▶ **Problem to solve**
When you repeat the material, keep each line exact and omit the pictures.

▶ **Given material**
>>>>

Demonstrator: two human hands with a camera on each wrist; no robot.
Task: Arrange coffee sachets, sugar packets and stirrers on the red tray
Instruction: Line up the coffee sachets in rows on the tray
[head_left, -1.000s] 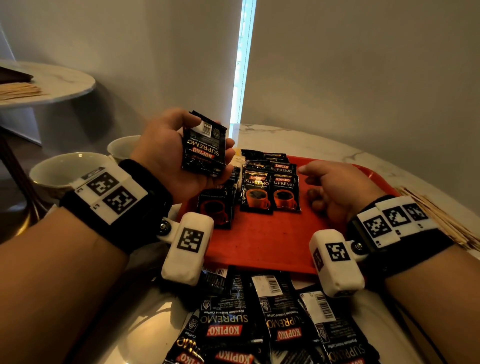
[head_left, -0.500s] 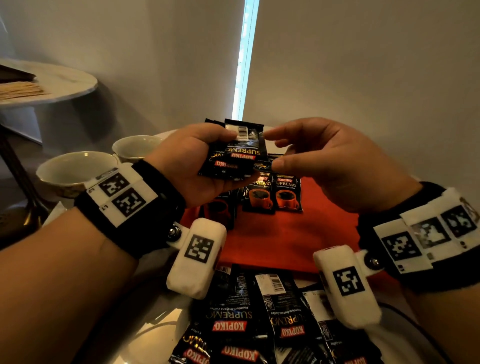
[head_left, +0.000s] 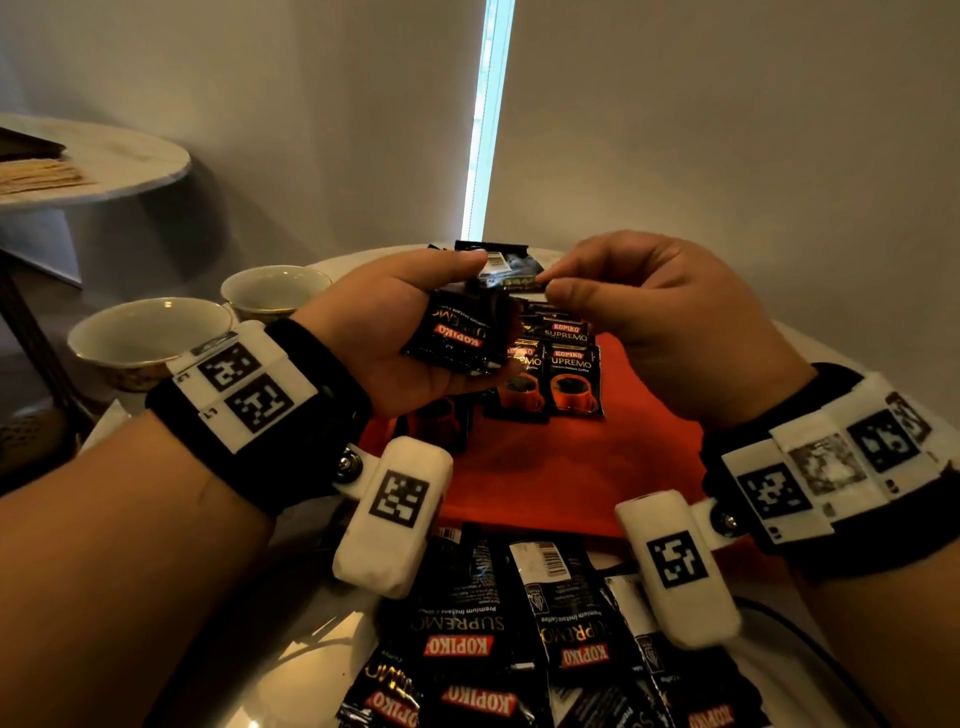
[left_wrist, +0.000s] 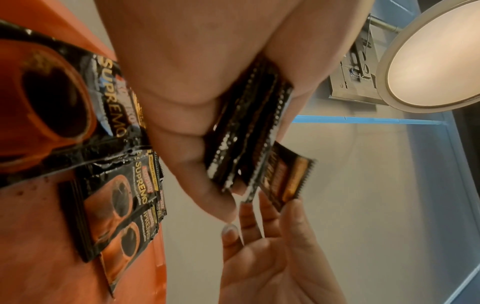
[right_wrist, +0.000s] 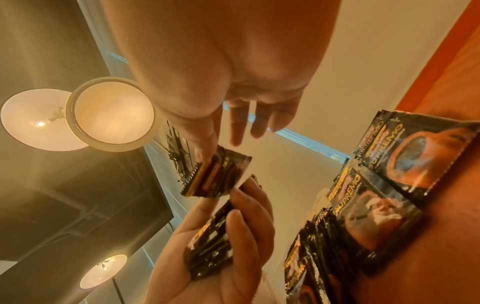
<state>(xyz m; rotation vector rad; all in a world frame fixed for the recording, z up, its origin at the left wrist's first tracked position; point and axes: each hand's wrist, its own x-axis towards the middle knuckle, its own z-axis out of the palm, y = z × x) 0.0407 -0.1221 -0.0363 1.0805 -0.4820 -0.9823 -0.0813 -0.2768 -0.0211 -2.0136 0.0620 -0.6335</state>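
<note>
**Both hands on sachets above the tray**

Left hand (head_left: 410, 332) was raised over the red tray (head_left: 561, 478), fingers and thumb curled round a small stack (head_left: 457, 332) of black coffee sachets, backs toward the head camera. Left wrist view showed the stack edge-on (left_wrist: 246, 127), clamped between thumb and fingers.

Right hand (head_left: 660, 322) was just beside it, thumb and forefinger pinching the corner of one sachet (head_left: 511, 273) at the top of that stack. Right wrist view: the pinched sachet (right_wrist: 218, 176) was fanned out from the rest, other fingers loosely extended. Whether it had fully cleared the stack, can't tell.

Tray contents:
- Rows of sachets (head_left: 566, 374) lay face up, overlapping, at the far middle, under the hands.
- More sachets (head_left: 441, 421) sat at the left edge, mostly hidden by the left hand.
- Near half of the tray was bare red.

Off the tray:
- Loose pile of sachets (head_left: 519, 634) on the table at the near edge, mostly backs up, barcodes showing.
- Two cups (head_left: 150, 332) stood to the left of the tray, touching or nearly so. Contents not visible.
- Side table (head_left: 124, 161) at far left carried a flat tan stack, too small to identify.
</note>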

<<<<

▶ **Exercise solution**
Demonstrator: two human hands with a camera on each wrist; no robot.
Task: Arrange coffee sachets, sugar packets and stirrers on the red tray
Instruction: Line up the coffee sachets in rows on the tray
[head_left, -1.000s] 
[head_left, -0.500s] 
[head_left, +0.000s] 
[left_wrist, +0.000s] 
[right_wrist, +0.000s] 
<state>(xyz m; rotation vector rad; all in a world frame fixed for the recording, z up, its origin at the left wrist's first tracked position; point and axes: each hand's wrist, its own x-axis towards the middle knuckle, its own z-axis out of the palm, y = z × x) 0.0407 -0.1221 -0.0363 1.0805 -0.4820 -0.9823 -0.0813 -0.2768 -0.0211 -2.0136 0.0620 -0.6335</state>
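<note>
**Both hands on sachets above the tray**

Left hand (head_left: 410, 332) was raised over the red tray (head_left: 561, 478), fingers and thumb curled round a small stack (head_left: 457, 332) of black coffee sachets, backs toward the head camera. Left wrist view showed the stack edge-on (left_wrist: 246, 127), clamped between thumb and fingers.

Right hand (head_left: 660, 322) was just beside it, thumb and forefinger pinching the corner of one sachet (head_left: 511, 273) at the top of that stack. Right wrist view: the pinched sachet (right_wrist: 218, 176) was fanned out from the rest, other fingers loosely extended. Whether it had fully cleared the stack, can't tell.

Tray contents:
- Rows of sachets (head_left: 566, 374) lay face up, overlapping, at the far middle, under the hands.
- More sachets (head_left: 441, 421) sat at the left edge, mostly hidden by the left hand.
- Near half of the tray was bare red.

Off the tray:
- Loose pile of sachets (head_left: 519, 634) on the table at the near edge, mostly backs up, barcodes showing.
- Two cups (head_left: 150, 332) stood to the left of the tray, touching or nearly so. Contents not visible.
- Side table (head_left: 124, 161) at far left carried a flat tan stack, too small to identify.
</note>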

The response is now complete.